■ Records ■
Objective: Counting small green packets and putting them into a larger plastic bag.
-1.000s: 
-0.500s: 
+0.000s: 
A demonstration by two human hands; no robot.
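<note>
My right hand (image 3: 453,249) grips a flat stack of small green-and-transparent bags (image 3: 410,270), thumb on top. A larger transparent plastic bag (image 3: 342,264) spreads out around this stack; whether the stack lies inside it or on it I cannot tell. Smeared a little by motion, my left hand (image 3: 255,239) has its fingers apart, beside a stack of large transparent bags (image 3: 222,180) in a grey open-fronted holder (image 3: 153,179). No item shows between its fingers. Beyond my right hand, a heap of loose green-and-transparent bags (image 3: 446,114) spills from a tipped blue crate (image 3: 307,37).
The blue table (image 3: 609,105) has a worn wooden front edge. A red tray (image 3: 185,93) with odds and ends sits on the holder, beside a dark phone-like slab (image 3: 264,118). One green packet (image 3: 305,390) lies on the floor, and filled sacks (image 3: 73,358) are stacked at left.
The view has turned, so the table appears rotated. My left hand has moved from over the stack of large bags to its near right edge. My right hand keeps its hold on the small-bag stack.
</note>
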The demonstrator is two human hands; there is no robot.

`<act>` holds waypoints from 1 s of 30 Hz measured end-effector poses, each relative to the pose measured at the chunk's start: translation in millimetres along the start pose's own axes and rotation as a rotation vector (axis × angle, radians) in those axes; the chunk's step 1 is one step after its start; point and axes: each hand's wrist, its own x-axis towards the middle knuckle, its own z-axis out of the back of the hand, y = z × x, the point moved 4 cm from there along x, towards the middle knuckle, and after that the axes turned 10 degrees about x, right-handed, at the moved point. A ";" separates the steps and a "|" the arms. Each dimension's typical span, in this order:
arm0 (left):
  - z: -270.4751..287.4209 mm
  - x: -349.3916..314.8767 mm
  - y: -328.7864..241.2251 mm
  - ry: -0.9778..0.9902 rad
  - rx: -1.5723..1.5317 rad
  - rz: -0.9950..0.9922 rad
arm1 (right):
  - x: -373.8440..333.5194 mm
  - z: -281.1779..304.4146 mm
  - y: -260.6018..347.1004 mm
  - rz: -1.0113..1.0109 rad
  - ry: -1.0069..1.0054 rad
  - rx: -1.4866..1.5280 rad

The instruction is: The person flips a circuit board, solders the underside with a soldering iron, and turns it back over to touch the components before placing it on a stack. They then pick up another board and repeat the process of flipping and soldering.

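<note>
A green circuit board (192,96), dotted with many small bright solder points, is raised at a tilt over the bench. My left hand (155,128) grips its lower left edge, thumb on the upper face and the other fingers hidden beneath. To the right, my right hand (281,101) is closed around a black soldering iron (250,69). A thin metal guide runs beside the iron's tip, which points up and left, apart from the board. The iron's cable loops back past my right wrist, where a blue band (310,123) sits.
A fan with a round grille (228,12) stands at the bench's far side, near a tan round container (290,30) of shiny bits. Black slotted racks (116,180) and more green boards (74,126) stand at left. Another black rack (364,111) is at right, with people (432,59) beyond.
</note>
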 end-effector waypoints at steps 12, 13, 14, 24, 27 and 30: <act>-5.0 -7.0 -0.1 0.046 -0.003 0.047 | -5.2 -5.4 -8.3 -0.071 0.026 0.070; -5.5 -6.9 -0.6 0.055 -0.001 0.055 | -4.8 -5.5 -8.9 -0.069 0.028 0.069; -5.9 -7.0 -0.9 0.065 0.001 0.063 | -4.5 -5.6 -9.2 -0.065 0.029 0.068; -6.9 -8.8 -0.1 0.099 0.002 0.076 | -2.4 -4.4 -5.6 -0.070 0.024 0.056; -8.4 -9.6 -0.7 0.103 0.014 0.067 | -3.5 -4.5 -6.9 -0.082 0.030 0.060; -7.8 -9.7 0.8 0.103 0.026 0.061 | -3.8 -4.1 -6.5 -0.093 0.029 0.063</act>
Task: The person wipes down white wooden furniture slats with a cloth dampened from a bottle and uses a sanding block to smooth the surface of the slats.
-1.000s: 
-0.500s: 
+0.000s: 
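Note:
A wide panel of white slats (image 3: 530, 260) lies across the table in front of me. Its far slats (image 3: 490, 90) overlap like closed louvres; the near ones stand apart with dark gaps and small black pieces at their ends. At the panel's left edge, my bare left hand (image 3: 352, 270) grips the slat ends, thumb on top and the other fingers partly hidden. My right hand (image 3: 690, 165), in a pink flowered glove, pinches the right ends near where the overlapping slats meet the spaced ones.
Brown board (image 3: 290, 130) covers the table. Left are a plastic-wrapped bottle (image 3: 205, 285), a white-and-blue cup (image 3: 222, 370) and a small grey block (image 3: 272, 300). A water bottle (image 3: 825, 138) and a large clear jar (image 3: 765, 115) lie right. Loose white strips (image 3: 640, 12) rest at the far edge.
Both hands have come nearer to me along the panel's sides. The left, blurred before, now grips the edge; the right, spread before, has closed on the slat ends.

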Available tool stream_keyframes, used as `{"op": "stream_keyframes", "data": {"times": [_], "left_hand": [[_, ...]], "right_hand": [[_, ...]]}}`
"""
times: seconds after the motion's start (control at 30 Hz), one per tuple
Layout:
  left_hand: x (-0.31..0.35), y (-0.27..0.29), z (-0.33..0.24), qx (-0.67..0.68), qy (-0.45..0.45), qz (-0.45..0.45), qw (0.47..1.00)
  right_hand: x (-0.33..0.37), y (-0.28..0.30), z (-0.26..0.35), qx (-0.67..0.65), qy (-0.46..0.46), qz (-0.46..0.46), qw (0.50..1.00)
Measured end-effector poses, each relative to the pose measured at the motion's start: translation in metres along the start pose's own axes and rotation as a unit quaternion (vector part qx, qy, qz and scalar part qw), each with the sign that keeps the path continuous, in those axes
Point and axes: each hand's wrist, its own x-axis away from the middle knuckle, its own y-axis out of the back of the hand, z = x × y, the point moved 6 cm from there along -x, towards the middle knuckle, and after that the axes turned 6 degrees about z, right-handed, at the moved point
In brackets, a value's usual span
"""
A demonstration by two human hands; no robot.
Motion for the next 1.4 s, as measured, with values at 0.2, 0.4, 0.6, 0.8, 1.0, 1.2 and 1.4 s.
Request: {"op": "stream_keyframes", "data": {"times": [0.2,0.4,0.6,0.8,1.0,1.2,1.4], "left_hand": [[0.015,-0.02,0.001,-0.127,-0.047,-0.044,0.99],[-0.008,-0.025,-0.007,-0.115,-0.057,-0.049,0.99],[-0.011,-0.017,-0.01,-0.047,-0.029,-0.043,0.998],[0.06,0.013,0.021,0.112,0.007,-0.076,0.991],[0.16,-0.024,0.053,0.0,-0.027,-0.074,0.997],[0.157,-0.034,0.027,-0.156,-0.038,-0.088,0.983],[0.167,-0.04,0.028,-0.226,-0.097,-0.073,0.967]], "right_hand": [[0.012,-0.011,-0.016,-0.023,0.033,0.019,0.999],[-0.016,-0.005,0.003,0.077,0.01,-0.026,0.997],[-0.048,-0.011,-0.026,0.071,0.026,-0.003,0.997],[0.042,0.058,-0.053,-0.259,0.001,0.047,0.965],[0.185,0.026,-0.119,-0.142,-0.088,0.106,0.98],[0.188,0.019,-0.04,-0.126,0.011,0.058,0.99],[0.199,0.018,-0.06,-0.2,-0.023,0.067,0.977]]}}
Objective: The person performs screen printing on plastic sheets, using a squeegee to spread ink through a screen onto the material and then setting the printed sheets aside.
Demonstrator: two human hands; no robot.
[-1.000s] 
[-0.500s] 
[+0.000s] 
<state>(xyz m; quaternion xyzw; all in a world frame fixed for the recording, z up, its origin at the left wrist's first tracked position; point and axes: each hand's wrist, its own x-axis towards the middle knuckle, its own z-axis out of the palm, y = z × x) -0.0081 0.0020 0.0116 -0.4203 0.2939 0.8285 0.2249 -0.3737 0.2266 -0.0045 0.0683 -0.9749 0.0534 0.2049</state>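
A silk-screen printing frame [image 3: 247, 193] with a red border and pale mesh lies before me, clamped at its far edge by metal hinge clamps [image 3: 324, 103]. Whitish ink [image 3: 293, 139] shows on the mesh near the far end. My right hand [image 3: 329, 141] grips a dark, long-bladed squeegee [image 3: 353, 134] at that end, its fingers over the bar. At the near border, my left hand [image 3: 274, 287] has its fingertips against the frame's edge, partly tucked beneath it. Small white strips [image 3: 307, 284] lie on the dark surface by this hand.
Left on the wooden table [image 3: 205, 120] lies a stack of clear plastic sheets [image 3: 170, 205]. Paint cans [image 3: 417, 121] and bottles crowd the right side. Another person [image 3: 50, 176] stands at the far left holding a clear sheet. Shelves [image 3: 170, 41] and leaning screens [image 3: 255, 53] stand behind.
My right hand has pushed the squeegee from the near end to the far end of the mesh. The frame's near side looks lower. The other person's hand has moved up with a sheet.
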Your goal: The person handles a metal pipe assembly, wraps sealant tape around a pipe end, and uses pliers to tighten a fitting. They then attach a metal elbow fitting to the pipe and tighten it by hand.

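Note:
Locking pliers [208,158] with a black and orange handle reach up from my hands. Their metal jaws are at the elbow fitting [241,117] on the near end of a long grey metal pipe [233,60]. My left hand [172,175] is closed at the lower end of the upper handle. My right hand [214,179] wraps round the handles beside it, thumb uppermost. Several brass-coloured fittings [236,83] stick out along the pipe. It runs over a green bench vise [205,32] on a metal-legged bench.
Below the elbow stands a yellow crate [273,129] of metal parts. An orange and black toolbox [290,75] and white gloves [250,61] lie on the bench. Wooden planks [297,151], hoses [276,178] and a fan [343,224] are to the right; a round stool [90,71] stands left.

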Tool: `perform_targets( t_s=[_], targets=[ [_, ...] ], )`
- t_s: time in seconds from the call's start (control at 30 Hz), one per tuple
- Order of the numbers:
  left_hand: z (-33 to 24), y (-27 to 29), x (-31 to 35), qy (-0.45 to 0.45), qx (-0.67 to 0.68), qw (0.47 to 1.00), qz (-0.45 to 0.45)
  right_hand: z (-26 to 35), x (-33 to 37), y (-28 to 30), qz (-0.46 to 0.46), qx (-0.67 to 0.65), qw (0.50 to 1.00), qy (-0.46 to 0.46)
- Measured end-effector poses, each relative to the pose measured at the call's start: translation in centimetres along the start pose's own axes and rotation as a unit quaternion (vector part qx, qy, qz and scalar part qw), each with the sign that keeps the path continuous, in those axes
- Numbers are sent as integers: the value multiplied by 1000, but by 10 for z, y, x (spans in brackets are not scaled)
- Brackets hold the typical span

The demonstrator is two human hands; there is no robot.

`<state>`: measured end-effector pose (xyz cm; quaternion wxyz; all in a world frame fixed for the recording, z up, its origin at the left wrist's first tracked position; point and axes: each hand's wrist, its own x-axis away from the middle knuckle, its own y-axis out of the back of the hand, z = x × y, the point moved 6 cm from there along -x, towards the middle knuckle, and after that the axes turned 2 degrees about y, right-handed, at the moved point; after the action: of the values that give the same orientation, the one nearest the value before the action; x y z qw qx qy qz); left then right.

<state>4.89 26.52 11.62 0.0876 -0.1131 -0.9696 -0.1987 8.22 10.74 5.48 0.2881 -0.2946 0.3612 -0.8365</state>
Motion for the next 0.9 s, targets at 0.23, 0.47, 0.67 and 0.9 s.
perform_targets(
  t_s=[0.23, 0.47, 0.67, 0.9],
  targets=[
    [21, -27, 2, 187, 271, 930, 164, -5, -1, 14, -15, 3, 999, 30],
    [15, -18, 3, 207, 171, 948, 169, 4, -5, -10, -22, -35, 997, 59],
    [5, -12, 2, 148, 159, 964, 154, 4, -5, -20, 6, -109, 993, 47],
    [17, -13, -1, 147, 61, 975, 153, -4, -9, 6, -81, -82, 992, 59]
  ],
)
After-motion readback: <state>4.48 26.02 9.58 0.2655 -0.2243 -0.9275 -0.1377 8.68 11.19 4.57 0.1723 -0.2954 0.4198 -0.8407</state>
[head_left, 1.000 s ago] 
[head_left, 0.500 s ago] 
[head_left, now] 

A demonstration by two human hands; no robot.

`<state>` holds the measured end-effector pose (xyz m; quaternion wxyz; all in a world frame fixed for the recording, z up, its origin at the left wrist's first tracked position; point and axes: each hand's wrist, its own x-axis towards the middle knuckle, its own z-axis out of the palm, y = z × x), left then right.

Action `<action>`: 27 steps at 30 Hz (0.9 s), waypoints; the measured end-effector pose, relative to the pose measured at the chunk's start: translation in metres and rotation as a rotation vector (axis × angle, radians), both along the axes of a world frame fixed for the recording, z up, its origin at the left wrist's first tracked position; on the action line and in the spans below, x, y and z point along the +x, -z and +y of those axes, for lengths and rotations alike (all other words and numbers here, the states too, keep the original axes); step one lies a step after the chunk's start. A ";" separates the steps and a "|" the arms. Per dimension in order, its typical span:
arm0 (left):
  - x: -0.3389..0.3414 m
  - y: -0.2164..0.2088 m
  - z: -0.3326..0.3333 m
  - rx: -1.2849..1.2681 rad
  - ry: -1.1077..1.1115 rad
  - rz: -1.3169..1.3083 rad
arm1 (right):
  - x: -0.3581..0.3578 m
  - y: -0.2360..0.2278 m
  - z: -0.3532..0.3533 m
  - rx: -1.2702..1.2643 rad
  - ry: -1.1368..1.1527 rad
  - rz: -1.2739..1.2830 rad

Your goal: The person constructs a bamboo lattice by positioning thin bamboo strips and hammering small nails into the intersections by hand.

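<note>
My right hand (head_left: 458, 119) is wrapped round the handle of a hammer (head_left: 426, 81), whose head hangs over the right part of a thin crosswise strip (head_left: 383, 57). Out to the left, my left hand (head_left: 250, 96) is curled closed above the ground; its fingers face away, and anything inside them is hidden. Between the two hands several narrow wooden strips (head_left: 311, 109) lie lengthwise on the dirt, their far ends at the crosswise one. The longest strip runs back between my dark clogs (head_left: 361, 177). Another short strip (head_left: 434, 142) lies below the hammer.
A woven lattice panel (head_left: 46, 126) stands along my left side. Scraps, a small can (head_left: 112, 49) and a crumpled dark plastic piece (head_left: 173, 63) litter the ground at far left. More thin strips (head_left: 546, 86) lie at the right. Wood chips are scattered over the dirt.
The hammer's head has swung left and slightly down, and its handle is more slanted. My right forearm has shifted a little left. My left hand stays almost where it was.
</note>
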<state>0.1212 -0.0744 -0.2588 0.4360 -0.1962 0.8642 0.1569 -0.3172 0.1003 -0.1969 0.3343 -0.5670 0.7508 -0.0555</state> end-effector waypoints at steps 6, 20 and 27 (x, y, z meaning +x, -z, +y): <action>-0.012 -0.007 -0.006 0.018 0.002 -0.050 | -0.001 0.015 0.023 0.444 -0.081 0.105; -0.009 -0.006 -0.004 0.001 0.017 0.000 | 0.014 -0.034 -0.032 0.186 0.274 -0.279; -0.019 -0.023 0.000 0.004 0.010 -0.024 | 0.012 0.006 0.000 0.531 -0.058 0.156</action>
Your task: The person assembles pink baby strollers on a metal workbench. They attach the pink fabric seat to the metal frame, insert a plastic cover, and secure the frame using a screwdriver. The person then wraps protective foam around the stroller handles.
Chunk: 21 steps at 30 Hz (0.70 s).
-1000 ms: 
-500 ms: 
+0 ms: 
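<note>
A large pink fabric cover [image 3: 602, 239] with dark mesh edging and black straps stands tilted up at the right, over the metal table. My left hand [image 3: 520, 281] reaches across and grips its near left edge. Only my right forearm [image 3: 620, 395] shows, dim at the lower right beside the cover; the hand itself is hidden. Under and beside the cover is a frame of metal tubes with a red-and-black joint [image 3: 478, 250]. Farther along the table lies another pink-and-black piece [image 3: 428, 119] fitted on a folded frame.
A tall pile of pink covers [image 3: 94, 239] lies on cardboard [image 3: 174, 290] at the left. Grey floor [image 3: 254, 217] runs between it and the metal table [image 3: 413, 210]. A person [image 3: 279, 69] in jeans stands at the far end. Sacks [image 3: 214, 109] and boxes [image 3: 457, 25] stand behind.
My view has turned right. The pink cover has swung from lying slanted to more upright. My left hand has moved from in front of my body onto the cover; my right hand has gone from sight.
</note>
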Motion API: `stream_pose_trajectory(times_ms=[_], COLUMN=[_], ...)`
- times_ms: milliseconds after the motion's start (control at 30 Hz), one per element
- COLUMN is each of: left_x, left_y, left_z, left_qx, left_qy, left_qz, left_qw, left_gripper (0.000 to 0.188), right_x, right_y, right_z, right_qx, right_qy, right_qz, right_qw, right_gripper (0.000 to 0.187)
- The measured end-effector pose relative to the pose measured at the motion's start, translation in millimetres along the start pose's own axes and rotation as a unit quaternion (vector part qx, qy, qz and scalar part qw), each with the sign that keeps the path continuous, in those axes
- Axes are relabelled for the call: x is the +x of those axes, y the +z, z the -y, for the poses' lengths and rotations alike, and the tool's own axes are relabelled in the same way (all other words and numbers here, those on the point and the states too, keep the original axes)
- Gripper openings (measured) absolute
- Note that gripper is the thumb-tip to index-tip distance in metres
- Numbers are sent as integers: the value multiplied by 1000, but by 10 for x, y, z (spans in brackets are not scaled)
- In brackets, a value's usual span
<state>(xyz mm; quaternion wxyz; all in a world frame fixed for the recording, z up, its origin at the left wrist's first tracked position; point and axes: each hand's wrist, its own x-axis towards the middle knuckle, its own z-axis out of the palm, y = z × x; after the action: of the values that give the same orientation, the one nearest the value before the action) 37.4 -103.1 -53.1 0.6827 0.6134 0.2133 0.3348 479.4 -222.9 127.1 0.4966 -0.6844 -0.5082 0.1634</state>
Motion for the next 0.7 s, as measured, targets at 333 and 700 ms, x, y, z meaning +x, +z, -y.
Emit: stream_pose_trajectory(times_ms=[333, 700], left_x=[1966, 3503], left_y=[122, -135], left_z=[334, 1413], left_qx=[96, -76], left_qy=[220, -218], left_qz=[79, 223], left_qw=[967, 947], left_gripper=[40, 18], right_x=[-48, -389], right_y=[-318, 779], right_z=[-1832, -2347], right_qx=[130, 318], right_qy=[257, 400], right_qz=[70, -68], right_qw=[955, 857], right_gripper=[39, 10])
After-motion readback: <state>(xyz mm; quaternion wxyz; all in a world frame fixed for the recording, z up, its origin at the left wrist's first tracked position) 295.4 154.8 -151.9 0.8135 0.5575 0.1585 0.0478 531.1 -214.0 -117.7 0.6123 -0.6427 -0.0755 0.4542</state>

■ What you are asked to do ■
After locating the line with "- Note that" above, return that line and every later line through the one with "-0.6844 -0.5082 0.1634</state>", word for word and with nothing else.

■ Answer for this exercise ■
- Note that gripper is the thumb-tip to index-tip distance in metres
- Numbers are sent as integers: the value multiplied by 1000, but by 10 for x, y, z (spans in brackets are not scaled)
- In brackets, a value's usual span
<state>(xyz mm; quaternion wxyz; all in a world frame fixed for the recording, z up, its origin at the left wrist's first tracked position; point and axes: each hand's wrist, its own x-axis towards the middle knuckle, its own z-axis out of the palm, y = z × x; after the action: of the values that give the same orientation, the one nearest the value before the action) 37.4 -103.1 -53.1 0.6827 0.6134 0.2133 0.3348 479.4 -222.9 127.1 0.4966 -0.6844 -0.5082 0.1634</state>

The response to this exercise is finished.